METHODS: We identified “post-hurricane” cases as confirmed, probable, and suspect cases with onset or diagnosis between October 30 and November 26 that were reported via routine passive surveillance as of December 13, 2012. “Pre-hurricane” cases for the same 4-week period were identified in 5 prior years, 2007-2011. Cases were geocoded to the census tract of residence. The NYC Office of Emergency Management determined (1) the proportion of the population in each census tract living in a flooded census block and (2) the subset of flooded tracts severely “impacted” by prolonged service outages. A separate multivariate regression model was constructed for each disease, modeling the outcome of case counts using a negative binomial distribution. Independent variables were: neighborhood poverty; whether cases were pre- or post-hurricane (time); the proportions flooded in impacted and not impacted tracts; and interaction terms between the flood/impact variables and time. Models used repeated measures to adjust for correlation of cases within a tract and an offset term of the log of the population size. Sensitivity analyses assessed the effects of including pending cases and of accounting for variations in reporting volume (e.g., due to facility closure) by using an offset term of the log of total cases.
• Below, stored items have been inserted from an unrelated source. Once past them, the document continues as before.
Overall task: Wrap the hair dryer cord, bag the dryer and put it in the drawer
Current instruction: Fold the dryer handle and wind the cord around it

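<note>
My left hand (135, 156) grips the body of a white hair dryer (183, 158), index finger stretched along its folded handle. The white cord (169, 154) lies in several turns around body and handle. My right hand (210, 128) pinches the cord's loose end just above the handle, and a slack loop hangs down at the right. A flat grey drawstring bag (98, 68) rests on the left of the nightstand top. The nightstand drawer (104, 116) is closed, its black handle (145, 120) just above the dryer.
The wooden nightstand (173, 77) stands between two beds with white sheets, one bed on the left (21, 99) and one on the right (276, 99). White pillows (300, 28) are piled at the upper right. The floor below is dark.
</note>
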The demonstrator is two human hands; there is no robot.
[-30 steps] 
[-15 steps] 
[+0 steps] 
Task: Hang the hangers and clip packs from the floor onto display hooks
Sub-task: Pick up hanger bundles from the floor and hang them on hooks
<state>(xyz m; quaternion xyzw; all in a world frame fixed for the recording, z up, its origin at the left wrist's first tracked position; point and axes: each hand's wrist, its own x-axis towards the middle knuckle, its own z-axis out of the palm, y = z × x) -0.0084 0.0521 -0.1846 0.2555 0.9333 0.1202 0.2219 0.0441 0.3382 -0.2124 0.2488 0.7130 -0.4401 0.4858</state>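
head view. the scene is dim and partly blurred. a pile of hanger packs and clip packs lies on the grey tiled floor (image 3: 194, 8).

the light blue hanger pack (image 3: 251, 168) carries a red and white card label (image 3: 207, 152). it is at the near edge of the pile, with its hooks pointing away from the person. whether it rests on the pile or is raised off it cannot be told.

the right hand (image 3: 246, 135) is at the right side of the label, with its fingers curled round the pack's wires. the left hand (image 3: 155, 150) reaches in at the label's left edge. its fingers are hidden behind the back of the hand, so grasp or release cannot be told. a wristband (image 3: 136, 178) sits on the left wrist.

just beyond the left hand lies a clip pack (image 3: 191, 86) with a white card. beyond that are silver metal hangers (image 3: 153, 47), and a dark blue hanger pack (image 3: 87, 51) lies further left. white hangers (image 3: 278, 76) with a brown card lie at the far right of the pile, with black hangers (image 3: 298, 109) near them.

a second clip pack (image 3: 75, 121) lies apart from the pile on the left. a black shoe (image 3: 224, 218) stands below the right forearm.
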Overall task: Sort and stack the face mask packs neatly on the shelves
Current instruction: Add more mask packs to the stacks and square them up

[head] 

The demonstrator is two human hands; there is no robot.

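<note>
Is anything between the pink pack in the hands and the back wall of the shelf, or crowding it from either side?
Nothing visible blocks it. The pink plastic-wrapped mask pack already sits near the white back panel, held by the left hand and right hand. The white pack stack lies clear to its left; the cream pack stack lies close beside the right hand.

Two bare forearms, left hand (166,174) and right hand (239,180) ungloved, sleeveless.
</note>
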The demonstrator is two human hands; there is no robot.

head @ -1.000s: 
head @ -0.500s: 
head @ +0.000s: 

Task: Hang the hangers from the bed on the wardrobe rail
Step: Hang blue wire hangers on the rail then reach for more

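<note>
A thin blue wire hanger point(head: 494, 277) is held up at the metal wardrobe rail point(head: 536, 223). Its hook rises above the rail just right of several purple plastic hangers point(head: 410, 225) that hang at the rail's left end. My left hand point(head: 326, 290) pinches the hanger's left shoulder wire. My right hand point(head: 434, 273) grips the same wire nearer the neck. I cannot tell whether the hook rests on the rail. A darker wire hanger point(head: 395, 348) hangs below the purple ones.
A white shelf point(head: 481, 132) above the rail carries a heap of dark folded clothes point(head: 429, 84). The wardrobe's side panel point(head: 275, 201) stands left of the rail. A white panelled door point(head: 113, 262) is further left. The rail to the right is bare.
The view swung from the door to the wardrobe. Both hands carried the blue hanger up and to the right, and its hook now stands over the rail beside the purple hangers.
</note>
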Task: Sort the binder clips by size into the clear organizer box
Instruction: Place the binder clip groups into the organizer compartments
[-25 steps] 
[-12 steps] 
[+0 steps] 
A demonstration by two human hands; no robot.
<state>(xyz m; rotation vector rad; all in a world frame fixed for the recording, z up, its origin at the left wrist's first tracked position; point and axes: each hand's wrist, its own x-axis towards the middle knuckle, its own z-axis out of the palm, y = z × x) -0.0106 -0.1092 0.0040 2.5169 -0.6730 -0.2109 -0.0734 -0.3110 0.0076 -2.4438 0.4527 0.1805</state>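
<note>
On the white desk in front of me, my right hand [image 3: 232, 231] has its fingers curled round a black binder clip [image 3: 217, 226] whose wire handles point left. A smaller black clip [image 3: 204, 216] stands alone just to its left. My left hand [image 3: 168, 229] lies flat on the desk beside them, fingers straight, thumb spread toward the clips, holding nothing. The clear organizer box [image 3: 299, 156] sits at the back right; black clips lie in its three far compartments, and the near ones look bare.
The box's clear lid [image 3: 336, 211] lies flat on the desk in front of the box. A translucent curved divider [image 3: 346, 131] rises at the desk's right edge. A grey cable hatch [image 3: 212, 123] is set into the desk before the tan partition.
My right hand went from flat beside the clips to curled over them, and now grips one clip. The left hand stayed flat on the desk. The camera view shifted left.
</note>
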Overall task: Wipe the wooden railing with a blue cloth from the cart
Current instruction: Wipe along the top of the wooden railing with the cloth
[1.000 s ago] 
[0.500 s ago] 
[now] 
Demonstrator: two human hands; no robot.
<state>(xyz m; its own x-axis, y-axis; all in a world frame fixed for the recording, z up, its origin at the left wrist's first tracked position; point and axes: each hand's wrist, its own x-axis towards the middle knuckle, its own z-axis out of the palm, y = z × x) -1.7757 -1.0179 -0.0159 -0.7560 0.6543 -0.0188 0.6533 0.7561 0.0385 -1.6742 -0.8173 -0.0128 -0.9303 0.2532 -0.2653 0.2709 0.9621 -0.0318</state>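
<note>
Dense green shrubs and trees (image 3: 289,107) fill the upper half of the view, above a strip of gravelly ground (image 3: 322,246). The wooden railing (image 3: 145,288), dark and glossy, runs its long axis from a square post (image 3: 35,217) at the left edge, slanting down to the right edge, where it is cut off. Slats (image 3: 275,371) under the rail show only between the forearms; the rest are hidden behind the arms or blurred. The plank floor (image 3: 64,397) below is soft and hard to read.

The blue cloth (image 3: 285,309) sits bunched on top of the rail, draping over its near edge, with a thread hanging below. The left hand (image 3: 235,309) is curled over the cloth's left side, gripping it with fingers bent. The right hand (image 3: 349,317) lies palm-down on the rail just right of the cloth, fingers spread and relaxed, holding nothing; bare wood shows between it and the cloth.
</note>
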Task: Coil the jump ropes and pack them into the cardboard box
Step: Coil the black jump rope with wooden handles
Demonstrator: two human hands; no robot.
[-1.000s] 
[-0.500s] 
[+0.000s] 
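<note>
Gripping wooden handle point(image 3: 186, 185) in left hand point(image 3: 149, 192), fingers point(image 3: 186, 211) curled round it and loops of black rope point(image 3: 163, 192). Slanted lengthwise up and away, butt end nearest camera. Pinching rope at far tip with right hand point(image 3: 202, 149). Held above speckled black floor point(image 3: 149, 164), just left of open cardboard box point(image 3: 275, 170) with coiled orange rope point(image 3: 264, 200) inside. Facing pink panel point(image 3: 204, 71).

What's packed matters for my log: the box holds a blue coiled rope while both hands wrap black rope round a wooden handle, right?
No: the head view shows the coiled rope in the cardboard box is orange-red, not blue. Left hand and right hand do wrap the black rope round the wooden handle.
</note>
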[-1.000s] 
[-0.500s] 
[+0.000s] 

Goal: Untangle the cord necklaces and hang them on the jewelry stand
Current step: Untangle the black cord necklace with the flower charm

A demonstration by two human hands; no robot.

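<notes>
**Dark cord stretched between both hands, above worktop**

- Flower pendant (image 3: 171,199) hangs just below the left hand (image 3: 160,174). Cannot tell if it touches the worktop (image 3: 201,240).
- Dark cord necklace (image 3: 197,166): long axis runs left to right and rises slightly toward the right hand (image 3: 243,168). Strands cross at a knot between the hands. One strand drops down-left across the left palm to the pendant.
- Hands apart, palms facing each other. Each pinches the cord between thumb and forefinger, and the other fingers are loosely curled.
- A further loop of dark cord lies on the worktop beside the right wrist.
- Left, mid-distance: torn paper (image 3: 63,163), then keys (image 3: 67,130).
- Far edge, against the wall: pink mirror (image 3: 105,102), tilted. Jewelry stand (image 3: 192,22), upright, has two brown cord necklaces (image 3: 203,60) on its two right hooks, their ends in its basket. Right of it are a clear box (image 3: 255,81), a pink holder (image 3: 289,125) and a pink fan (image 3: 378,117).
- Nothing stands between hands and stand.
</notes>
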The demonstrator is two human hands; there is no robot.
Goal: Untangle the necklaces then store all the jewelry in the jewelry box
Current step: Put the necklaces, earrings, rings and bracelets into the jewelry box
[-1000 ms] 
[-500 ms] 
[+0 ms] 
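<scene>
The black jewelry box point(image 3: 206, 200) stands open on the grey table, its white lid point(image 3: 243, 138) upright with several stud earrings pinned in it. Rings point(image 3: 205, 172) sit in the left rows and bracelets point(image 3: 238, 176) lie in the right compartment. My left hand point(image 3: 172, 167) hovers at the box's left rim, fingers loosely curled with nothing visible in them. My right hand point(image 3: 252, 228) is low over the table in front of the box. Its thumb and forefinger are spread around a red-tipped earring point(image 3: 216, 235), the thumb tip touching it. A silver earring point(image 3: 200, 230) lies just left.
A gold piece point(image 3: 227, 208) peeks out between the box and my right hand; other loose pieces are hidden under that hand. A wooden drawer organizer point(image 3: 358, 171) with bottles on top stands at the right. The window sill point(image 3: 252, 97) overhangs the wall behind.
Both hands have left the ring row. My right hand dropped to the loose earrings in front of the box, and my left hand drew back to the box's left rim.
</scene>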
RESULTS: Legionellosis was the only disease in primary or sensitivity analyses with positive and statistically significant (p<0.05) interaction terms, indicating that more severely flooded areas had more cases post-hurricane, adjusting for baseline differences (p=0.01 in impacted areas, p=0.02 in not impacted areas). However, there were only 3 legionellosis cases post-hurricane, in areas that were: not flooded (n=1), flooded/not impacted (n=1), and flooded/impacted (n=1).
CONCLUSIONS: Hurricane Sandy did not appear to elevate reportable disease incidence in NYC. Defining and acquiring reliable data and meta-data regarding hurricane-affected areas was a challenge. Relevant metrics could be developed during disaster preparedness planning. These methods to detect excess disease can be adapted for future emergencies.